Task brief. Take the lines from the head of the listing through the one bearing "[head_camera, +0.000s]" and copy them exactly, leaving every picture out.

*** Opening Given material ***

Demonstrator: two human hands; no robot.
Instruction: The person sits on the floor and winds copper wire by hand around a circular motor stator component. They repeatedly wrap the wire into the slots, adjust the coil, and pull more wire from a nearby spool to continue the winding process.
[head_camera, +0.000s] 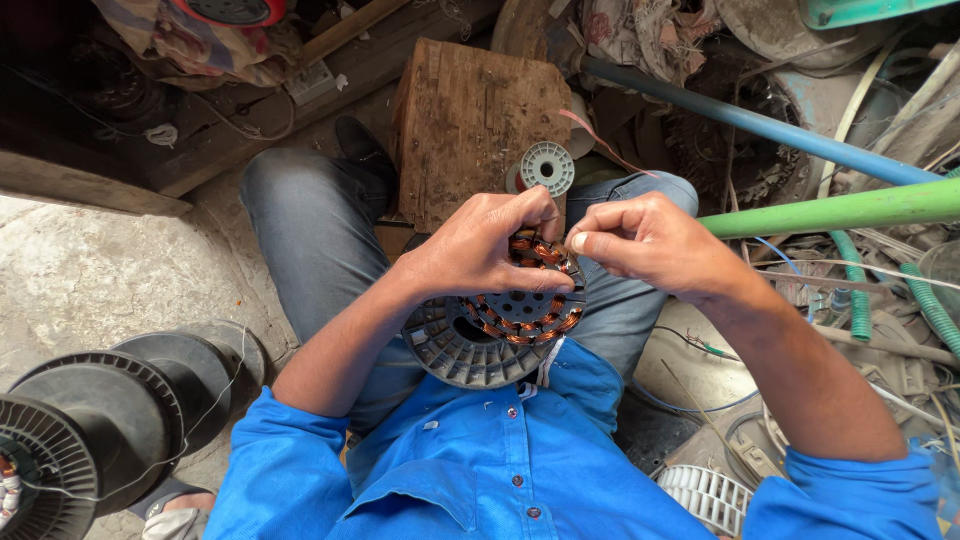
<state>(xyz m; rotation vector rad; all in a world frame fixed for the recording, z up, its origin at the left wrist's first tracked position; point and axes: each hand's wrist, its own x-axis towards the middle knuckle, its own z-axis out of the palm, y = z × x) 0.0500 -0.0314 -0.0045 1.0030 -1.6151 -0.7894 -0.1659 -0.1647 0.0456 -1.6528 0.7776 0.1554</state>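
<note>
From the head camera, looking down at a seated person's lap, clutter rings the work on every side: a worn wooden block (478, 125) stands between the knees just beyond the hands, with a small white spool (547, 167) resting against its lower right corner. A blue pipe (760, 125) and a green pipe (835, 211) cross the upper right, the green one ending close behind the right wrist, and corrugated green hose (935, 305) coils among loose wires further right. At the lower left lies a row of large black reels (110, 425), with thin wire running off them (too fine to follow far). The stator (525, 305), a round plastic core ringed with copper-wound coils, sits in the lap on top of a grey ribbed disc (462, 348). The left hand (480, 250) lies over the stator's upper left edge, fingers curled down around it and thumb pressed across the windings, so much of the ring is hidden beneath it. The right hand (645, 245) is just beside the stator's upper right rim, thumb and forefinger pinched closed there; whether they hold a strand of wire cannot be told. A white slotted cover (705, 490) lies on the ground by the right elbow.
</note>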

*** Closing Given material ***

Answer to this problem.
Demonstrator: two human hands; no robot.
Instruction: The person sits on the floor and winds copper wire by hand around a circular motor stator component. They repeatedly wrap the wire into the slots, adjust the coil, and pull more wire from a nearby spool to continue the winding process.
[head_camera, +0.000s] 

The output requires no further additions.